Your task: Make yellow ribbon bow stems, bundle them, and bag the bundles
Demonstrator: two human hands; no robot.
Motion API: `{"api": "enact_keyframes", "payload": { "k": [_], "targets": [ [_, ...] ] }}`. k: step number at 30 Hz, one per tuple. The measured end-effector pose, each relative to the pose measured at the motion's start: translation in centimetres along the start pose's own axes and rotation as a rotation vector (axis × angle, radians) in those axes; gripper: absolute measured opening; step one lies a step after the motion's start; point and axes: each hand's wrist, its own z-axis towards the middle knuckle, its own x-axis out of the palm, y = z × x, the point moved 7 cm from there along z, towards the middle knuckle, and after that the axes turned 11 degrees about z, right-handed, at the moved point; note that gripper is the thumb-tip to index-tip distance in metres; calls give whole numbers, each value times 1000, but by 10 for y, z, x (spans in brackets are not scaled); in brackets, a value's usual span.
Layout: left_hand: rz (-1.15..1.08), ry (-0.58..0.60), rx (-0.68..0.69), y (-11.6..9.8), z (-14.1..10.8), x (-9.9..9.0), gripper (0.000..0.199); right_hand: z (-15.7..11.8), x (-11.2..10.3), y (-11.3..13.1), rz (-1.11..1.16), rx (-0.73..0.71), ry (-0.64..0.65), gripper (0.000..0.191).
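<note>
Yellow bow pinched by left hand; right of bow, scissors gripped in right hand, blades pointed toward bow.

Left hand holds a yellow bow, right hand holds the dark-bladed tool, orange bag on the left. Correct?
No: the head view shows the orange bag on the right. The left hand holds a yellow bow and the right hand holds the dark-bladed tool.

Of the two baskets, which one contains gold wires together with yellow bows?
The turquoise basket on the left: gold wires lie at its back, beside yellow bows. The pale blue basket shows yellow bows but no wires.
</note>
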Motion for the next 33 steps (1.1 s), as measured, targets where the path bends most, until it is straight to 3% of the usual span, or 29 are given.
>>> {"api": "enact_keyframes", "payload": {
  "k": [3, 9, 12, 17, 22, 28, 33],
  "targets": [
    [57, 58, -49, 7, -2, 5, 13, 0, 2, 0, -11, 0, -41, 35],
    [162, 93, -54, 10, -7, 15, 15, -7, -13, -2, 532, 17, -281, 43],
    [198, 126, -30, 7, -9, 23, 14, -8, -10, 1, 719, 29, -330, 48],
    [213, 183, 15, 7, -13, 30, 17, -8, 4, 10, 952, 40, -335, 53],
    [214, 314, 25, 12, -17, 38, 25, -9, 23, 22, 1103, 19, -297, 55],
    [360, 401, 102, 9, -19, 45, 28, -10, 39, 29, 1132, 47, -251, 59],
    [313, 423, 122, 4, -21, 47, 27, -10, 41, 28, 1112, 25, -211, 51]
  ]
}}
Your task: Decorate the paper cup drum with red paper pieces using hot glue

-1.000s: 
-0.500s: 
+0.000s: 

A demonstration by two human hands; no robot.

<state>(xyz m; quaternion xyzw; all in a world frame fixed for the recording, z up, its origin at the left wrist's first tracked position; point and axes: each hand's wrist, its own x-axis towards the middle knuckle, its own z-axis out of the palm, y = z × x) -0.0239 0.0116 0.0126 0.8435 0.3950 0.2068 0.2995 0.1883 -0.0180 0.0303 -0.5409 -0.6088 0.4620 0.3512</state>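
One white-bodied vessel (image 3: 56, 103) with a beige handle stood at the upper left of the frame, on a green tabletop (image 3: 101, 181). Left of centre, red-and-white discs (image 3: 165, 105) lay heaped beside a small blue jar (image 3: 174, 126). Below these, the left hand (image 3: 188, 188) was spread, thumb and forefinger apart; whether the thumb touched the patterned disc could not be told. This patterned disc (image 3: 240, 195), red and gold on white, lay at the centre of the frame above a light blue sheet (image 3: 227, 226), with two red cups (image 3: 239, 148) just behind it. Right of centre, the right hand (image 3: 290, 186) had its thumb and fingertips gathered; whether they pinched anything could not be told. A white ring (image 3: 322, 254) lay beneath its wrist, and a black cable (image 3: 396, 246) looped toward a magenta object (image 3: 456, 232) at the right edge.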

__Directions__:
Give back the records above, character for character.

__Answer section__:
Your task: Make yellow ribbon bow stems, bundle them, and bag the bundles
Demonstrator: two human hands; no robot.
Motion API: `{"api": "enact_keyframes", "payload": { "k": [_], "targets": [ [_, ...] ] }}`. k: step number at 30 Hz, one per tuple. The measured end-effector pose, each relative to the pose measured at the motion's start: translation in centimetres along the start pose's own axes and rotation as a rotation vector (axis × angle, radians) in those axes; gripper: absolute measured opening; step one lies a step after the motion's start; point and axes: each hand's wrist, its own z-axis towards the middle knuckle, its own x-axis out of the palm, y = z × x, the point moved 7 cm from there along z, towards the middle knuckle, and after that the axes turned 11 degrees about z, right-handed, at the moved point; note that gripper is the thumb-tip to index-tip distance in metres; calls give whole numbers, each value times 1000, but by 10 for y, z, x (spans in brackets are not scaled); in brackets, a value's usual span.
Layout: left_hand: rz (-1.15..1.08), ry (-0.58..0.60), rx (-0.68..0.69), y (-11.6..9.8), z (-14.1..10.8), x (-9.9..9.0), gripper (0.000..0.199); right_hand: z (-15.7..11.8), x (-11.2..10.3), y (-11.3..13.1), rz (-1.11..1.16), rx (-0.73..0.71), ry (-0.64..0.65), gripper (0.000..0.191).
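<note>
Yellow bow pinched by left hand; right of bow, scissors gripped in right hand, blades pointed toward bow.

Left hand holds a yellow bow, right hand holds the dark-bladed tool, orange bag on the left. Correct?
No: the head view shows the orange bag on the right. The left hand holds a yellow bow and the right hand holds the dark-bladed tool.

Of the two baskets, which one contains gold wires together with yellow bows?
The turquoise basket on the left: gold wires lie at its back, beside yellow bows. The pale blue basket shows yellow bows but no wires.
</note>
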Motion for the next 33 steps (1.1 s), as measured, targets where the path bends most, until it is straight to 3% of the usual span, or 29 are given.
>>> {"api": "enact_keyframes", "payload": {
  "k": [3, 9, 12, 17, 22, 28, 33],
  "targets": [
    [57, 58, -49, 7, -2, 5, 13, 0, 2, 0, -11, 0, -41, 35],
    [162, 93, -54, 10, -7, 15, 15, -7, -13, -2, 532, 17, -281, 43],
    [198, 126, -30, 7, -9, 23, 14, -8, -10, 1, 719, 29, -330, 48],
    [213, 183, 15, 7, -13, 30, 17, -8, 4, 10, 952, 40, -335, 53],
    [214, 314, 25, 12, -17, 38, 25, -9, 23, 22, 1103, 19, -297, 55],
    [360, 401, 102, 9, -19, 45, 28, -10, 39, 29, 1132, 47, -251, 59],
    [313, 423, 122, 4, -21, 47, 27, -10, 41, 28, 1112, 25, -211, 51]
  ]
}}
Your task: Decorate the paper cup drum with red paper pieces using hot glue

-1.000s: 
-0.500s: 
+0.000s: 

A demonstration by two human hands; no robot.

<state>(xyz m; quaternion xyzw; all in a world frame fixed for the recording, z up, its origin at the left wrist's first tracked position; point and axes: each hand's wrist, its own x-axis towards the middle knuckle, its own z-axis out of the palm, y = z × x) -0.0239 0.0116 0.0126 0.8435 0.3950 0.2068 0.2995 0.1883 -0.0180 0.0303 -0.5409 -0.6088 0.4620 0.3512</state>
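One white-bodied vessel (image 3: 56, 103) with a beige handle stood at the upper left of the frame, on a green tabletop (image 3: 101, 181). Left of centre, red-and-white discs (image 3: 165, 105) lay heaped beside a small blue jar (image 3: 174, 126). Below these, the left hand (image 3: 188, 188) was spread, thumb and forefinger apart; whether the thumb touched the patterned disc could not be told. This patterned disc (image 3: 240, 195), red and gold on white, lay at the centre of the frame above a light blue sheet (image 3: 227, 226), with two red cups (image 3: 239, 148) just behind it. Right of centre, the right hand (image 3: 290, 186) had its thumb and fingertips gathered; whether they pinched anything could not be told. A white ring (image 3: 322, 254) lay beneath its wrist, and a black cable (image 3: 396, 246) looped toward a magenta object (image 3: 456, 232) at the right edge.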

This is the complete answer.